→ Assignment
A line qualifies if it holds the string "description". Copy every qualifying line from the records.

→ Listed records
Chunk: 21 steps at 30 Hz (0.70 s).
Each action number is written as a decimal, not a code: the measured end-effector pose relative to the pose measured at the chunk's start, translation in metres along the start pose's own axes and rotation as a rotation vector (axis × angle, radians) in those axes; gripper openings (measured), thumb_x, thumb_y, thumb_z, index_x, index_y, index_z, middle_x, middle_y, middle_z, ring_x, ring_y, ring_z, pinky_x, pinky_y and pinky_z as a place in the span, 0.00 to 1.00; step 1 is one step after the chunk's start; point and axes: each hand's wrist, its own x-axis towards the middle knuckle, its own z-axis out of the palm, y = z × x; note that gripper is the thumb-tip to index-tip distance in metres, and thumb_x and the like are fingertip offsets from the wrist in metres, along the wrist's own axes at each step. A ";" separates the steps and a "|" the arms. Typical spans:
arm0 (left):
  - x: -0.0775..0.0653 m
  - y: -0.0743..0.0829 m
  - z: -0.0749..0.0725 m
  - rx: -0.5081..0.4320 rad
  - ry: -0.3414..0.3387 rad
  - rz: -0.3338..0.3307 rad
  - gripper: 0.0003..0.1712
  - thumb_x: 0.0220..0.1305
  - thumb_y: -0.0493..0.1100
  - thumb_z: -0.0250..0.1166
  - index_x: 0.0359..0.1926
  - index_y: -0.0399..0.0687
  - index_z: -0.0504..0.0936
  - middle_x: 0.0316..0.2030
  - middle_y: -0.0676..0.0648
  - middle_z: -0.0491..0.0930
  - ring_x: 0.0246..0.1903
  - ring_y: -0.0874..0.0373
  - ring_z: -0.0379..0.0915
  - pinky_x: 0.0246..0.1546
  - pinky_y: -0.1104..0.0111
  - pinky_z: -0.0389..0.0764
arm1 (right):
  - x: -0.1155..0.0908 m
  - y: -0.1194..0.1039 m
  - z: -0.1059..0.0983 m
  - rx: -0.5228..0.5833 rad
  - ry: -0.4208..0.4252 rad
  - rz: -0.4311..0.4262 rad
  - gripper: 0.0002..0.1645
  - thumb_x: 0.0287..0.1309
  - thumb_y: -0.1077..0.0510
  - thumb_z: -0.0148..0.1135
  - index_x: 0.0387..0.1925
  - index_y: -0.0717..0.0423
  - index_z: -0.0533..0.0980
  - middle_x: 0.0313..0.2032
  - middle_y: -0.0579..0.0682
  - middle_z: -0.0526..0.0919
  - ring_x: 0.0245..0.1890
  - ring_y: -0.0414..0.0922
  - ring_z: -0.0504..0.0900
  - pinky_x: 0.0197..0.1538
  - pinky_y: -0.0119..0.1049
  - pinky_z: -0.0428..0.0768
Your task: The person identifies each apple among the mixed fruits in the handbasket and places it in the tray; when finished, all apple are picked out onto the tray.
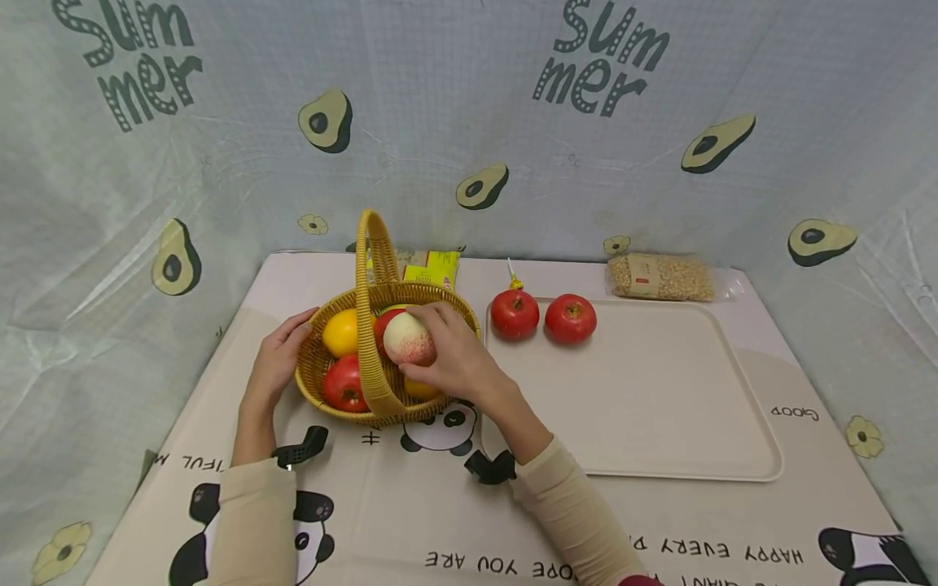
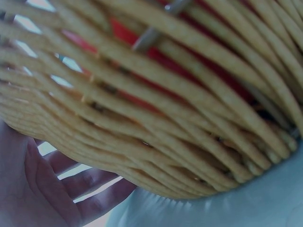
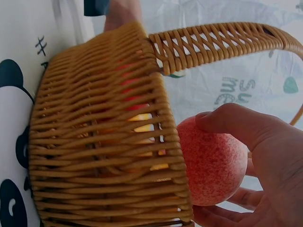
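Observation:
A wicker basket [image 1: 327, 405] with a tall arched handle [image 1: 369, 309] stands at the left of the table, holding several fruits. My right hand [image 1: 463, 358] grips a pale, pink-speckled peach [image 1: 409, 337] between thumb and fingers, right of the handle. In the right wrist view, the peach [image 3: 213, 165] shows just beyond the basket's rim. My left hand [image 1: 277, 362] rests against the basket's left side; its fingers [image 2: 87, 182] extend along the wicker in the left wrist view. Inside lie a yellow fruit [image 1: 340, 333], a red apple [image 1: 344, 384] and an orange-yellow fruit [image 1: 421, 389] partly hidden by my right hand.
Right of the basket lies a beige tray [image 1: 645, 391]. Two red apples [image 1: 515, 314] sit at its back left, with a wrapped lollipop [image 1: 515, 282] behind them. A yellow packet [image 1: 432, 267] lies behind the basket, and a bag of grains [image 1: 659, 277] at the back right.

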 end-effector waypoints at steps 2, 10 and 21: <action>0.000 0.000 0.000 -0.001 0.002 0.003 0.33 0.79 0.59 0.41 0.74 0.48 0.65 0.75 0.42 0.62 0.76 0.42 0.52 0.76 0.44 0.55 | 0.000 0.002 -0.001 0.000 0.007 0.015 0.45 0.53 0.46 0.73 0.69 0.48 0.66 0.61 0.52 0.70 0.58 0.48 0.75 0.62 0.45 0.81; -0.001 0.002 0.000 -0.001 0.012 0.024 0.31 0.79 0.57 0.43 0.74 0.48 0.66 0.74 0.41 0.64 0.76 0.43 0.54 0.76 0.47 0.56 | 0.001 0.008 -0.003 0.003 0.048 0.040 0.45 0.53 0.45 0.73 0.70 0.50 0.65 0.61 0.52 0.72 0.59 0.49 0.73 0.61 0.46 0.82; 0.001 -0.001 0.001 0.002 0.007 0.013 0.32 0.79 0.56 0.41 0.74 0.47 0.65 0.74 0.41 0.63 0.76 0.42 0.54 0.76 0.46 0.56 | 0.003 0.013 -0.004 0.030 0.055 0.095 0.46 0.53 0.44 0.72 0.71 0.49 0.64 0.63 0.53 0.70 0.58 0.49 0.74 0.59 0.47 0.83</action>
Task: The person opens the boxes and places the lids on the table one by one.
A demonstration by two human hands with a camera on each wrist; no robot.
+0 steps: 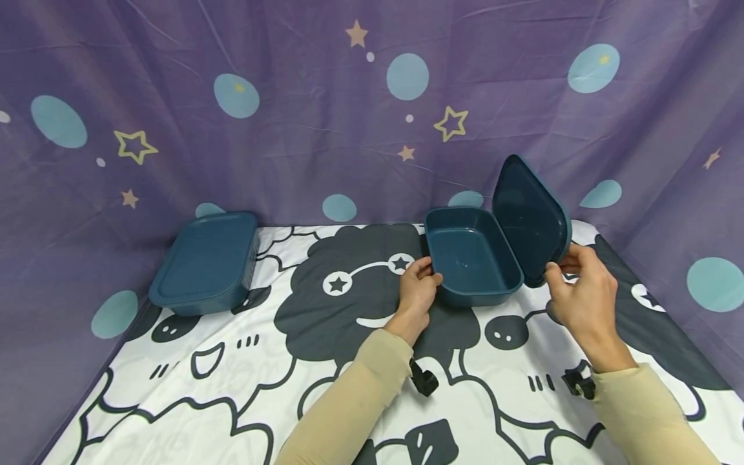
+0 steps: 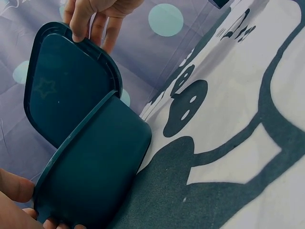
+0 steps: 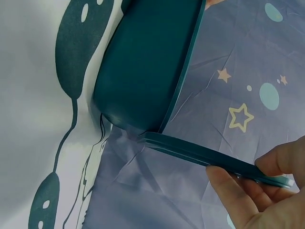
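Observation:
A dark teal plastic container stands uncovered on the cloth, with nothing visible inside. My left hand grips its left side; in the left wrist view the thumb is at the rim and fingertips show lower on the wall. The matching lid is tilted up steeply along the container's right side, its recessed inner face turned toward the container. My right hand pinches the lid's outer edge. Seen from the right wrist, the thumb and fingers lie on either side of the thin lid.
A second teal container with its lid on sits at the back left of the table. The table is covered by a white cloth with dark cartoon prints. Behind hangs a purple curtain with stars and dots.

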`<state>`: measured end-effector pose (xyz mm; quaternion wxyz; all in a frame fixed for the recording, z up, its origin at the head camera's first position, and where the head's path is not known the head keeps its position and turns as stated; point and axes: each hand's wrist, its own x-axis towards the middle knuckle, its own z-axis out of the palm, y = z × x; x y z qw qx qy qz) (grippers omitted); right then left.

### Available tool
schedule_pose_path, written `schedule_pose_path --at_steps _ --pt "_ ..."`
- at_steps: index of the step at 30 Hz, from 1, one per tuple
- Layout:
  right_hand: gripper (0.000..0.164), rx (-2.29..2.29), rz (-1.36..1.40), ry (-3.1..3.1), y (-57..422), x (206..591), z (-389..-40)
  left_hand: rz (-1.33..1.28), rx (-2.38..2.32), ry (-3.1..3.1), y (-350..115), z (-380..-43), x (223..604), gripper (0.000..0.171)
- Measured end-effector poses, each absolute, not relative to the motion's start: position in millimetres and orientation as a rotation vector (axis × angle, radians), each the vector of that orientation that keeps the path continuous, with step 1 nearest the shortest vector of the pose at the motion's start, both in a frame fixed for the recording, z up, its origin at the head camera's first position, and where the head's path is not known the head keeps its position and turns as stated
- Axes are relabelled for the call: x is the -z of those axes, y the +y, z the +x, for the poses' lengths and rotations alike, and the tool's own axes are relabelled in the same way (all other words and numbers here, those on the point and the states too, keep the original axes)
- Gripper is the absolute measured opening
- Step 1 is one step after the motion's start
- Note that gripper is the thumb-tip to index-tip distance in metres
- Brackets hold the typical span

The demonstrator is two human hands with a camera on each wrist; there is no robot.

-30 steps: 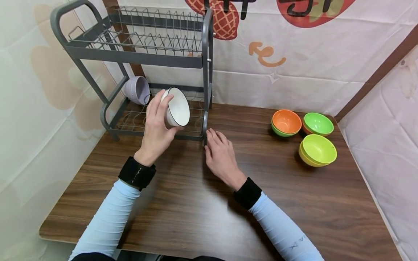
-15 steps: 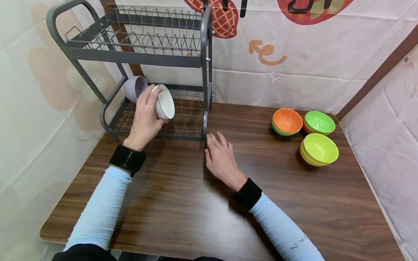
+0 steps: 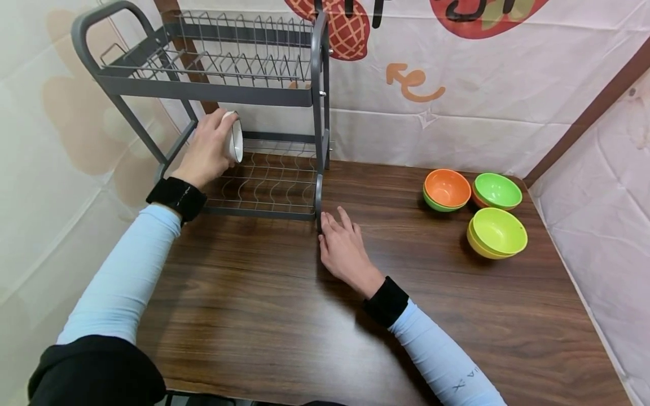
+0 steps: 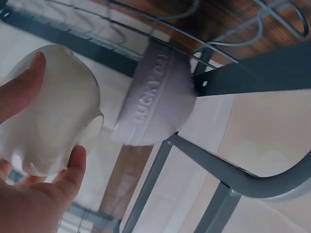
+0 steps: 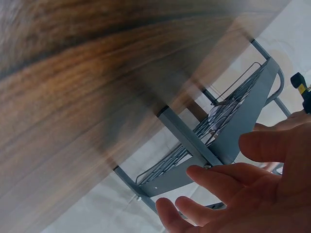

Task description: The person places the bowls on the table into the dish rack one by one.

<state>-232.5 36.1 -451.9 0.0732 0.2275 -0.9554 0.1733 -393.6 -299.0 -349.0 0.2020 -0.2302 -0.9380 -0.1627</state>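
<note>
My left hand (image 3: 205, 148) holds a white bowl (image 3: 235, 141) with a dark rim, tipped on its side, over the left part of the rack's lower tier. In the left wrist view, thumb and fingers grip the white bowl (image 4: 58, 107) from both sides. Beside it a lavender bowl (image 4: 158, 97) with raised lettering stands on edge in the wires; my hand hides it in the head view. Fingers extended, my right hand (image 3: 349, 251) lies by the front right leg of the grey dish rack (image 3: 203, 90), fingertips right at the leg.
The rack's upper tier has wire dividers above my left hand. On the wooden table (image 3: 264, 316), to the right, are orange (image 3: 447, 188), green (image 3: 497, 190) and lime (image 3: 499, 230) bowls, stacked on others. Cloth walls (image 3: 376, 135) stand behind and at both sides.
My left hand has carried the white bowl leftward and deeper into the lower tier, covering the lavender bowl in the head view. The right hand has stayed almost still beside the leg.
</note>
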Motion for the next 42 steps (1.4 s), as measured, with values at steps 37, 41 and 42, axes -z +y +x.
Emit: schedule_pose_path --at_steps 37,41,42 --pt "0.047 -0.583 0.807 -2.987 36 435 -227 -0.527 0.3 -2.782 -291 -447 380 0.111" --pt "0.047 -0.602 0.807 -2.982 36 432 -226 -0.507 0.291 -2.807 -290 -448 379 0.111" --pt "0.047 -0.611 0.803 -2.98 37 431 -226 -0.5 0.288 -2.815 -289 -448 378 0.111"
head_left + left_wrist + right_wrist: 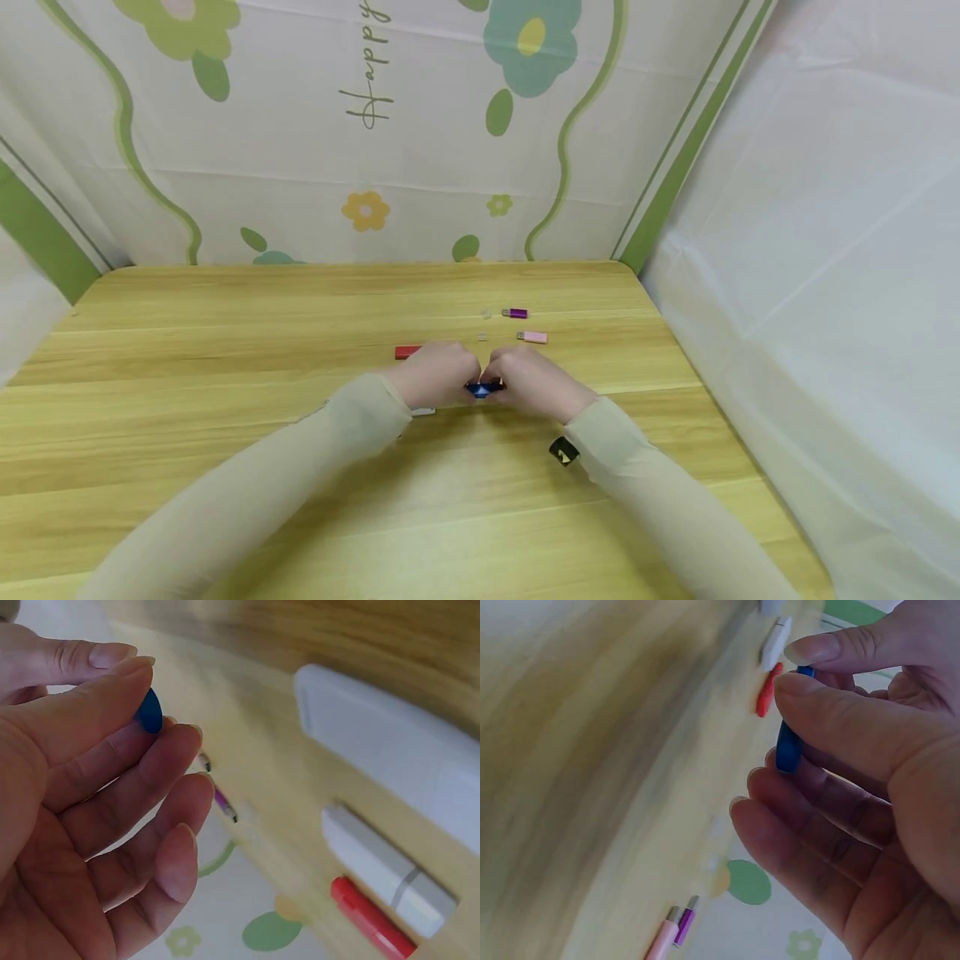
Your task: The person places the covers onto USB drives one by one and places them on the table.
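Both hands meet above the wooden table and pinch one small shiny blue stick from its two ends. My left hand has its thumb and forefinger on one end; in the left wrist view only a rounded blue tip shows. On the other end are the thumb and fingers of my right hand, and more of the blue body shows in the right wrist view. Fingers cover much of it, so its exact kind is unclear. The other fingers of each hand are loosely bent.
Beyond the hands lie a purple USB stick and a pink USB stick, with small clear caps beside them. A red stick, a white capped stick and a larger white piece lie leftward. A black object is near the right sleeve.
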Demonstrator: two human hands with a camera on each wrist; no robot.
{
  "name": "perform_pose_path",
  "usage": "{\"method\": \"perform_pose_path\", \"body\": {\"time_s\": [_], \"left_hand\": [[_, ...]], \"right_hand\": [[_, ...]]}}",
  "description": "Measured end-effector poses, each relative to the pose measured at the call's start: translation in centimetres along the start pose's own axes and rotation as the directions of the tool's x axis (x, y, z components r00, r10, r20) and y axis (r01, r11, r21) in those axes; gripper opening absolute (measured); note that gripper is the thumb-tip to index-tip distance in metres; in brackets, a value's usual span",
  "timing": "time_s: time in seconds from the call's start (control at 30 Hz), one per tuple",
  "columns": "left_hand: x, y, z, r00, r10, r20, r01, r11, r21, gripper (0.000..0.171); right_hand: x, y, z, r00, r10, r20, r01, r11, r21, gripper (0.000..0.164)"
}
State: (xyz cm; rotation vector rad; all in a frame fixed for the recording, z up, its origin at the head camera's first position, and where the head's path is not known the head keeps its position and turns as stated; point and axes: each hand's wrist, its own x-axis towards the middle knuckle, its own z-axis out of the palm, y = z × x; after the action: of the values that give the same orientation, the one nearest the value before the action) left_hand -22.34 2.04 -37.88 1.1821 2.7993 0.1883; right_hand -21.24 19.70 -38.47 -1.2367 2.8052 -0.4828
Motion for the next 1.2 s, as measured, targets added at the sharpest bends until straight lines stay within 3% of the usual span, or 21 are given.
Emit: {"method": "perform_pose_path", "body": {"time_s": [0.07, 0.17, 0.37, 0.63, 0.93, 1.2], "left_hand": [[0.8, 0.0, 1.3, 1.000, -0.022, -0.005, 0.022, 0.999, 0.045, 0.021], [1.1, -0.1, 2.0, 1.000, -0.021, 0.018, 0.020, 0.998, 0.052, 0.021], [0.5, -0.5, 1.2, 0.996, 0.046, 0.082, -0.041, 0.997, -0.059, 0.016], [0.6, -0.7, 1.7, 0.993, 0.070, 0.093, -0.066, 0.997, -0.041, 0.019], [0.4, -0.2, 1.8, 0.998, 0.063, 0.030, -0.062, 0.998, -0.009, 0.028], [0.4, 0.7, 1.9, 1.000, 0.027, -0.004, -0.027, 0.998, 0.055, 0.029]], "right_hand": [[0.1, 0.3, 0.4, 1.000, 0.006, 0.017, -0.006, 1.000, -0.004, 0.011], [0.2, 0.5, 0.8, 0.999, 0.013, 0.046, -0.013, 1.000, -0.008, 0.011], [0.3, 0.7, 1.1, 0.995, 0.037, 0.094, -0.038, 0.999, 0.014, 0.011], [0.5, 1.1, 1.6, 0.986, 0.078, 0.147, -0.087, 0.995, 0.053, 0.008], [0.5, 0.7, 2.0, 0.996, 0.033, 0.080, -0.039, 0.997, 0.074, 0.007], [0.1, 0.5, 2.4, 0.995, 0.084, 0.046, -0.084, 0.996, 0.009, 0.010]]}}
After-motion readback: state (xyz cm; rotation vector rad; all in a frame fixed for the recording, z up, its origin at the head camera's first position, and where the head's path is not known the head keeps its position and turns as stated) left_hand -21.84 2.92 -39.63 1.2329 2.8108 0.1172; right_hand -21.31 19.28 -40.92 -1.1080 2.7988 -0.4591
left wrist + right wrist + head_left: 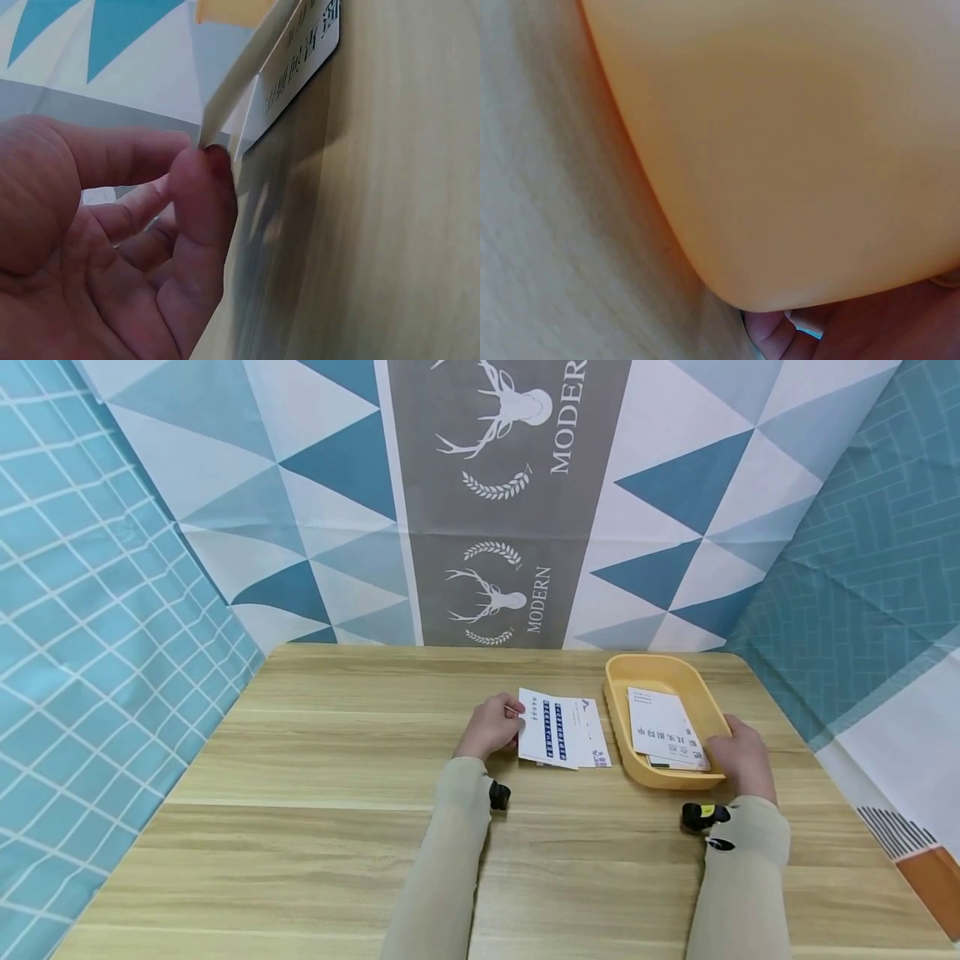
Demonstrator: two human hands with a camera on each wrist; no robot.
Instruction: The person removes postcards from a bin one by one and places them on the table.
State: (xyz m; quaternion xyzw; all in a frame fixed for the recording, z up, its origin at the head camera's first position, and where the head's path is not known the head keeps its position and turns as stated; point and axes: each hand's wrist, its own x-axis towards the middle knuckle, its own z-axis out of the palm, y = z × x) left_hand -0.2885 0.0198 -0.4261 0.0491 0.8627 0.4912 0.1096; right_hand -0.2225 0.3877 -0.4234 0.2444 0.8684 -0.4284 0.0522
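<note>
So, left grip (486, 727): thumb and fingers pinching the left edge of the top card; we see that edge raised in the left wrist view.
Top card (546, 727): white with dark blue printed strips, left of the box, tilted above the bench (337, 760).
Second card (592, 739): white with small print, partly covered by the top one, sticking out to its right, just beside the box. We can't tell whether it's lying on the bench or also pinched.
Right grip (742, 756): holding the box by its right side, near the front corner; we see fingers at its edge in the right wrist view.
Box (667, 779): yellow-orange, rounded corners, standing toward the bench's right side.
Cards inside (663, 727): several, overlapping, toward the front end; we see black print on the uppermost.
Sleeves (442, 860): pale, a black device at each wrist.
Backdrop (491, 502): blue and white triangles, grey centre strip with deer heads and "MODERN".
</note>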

→ Problem solution
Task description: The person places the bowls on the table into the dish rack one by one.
  "description": "Measured end-effector poses, each relative to the pose measured at the call's start: translation in centimetres along the start pose's own axes and rotation as the directions of the tool's x axis (x, y, z components r00, r10, r20) and y axis (r01, r11, r21) in those axes; gripper opening absolute (measured); note that gripper is the thumb-tip to index-tip distance in metres; in brackets, a value's usual span",

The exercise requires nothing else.